» **Source data**:

--*--

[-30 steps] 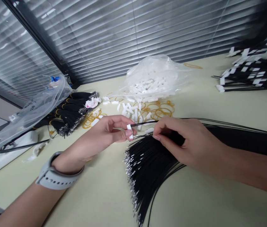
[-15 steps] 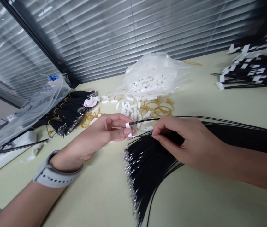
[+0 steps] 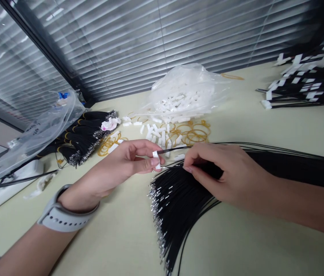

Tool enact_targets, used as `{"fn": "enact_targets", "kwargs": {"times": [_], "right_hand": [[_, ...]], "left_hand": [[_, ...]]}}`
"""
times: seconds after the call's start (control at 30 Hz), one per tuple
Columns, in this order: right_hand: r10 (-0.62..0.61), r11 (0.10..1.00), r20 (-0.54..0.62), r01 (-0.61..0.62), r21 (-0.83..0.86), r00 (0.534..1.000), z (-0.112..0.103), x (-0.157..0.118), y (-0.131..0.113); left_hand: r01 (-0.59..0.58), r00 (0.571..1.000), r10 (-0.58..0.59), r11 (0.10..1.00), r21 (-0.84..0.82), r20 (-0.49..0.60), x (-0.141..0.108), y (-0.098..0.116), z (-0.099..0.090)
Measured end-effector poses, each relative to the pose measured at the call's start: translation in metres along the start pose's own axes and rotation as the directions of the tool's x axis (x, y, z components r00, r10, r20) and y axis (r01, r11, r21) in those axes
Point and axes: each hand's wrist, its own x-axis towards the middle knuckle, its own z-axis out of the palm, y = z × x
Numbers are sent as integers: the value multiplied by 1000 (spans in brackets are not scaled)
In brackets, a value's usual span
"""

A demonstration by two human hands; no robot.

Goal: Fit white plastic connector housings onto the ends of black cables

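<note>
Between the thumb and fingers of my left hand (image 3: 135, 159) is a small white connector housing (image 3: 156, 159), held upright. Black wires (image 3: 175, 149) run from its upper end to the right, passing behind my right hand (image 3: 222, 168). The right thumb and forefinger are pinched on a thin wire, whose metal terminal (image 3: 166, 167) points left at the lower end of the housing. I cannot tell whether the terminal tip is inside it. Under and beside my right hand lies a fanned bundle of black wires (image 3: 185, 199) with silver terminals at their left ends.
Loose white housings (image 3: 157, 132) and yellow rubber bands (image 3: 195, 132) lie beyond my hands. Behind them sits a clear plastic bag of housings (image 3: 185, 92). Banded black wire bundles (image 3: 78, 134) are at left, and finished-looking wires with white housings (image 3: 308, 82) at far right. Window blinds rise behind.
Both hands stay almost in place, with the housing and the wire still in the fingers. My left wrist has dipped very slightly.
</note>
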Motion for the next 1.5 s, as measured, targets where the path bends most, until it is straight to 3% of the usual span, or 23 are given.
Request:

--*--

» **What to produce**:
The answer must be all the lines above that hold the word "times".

» **Solution to this problem**:
Tool enact_targets, used as `{"fn": "enact_targets", "kwargs": {"times": [_], "right_hand": [[_, ...]], "left_hand": [[_, ...]]}}`
times: seconds after the call's start (control at 30 Hz), one per tuple

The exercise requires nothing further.